Define a gear object with the known information and save the coordinates to a file.
from mechanism import SpurGear
import matplotlib.pyplot as plt
gear = SpurGear(N=60, pd=32, agma=True, size=500)
fig, ax = gear.plot()
fig.savefig('../images/gear60.PNG', dpi=240)
plt.show()
gear.save_coordinates(file='gear_tooth_coordinates.txt', solidworks=True)
gear.rundown()
output:
Property | Value |
---|---|
Number of Teeth (N) | 60 |
Diametral Pitch (pd) | 32.00000 |
Pitch Diameter (d) | 1.87500 |
Pitch Radius (r) | 0.93750 |
Pressure Angle (phi) | 20.00000 |
Base Radius | 0.88096 |
Addendum (a) | 0.03125 |
Dedendum (b) | 0.03906 |
Circular Tooth Thickness | 0.04846 |
Circular Space Width | 0.04971 |
Circular Backlash | 0.00125 |
Keep in mind that the size
argument refers to the size of the coordinates that make up the involute curve. The more
points, the sharper it is, but SolidWorks sometimes struggles with points being too close together. To fix this issue,
make the size smaller. The default value is 1000.
Follow the same steps to get the curve into SolidWorks from the cam example. Make sure that the units in SolidWorks matches the units of the analysis.

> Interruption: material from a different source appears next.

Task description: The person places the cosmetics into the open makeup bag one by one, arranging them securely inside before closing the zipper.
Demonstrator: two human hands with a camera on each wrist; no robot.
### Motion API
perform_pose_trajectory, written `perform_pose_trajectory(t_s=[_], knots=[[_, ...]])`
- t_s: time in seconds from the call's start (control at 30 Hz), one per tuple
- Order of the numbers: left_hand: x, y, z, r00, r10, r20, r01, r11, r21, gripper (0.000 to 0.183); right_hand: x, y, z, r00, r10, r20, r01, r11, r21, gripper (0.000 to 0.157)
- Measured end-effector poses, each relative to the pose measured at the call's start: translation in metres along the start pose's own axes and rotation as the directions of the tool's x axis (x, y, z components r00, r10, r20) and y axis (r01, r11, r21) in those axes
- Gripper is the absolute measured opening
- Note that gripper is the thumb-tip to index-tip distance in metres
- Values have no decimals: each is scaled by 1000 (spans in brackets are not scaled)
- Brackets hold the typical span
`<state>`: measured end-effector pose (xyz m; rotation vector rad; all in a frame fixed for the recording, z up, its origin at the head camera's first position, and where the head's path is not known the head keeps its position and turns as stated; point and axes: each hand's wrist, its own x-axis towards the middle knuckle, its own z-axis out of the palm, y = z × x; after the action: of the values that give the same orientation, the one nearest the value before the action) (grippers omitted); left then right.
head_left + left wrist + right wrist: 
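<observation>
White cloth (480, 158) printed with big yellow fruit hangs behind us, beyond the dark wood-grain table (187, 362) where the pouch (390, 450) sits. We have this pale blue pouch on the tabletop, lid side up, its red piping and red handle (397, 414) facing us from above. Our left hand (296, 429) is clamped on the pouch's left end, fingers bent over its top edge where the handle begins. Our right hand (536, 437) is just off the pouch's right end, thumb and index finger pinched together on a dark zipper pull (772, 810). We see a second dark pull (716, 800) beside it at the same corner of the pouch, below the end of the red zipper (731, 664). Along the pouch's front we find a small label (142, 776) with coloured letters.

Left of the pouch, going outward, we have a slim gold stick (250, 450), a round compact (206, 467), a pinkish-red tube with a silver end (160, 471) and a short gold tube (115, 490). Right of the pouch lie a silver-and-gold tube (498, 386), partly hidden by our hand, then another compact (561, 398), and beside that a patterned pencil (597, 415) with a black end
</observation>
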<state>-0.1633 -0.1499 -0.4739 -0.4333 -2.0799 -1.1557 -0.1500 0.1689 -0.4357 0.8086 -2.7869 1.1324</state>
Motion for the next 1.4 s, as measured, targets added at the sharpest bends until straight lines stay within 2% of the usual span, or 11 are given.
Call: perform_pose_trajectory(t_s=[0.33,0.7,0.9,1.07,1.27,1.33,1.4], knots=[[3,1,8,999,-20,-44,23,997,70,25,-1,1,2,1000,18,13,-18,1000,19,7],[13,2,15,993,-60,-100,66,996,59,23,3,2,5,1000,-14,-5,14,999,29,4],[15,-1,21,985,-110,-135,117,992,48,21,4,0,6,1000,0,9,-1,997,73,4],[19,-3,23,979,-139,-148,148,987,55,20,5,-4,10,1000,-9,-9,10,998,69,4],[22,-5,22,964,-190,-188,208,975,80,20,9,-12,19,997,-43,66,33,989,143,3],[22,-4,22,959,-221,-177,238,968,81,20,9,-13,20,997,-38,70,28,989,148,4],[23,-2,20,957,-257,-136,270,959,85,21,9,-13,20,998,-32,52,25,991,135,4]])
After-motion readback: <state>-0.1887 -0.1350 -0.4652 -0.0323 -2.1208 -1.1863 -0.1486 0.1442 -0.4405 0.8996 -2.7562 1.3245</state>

The results are a near identical match, and the addendum and dedendum fit perfectly. If analyzed closely, the only difference is the tooth thickness. The gray gear (the resulting gear from this package) has a slightly larger tooth thickness compared to SolidWorks' gear. This is due to the fact that SolidWorks doesn't use an involute gear tooth profile, as gears from the SolidWorks toolbox are for visuals only. Instead, the tooth profile is circular. Their gears should not be used for manufacturing as this is not accurate at all. The purpose of the involute tooth profile is that the meshing of gears will always produce a constant angular velocity, even when the gears aren't perfectly placed tangent to the pitch circles.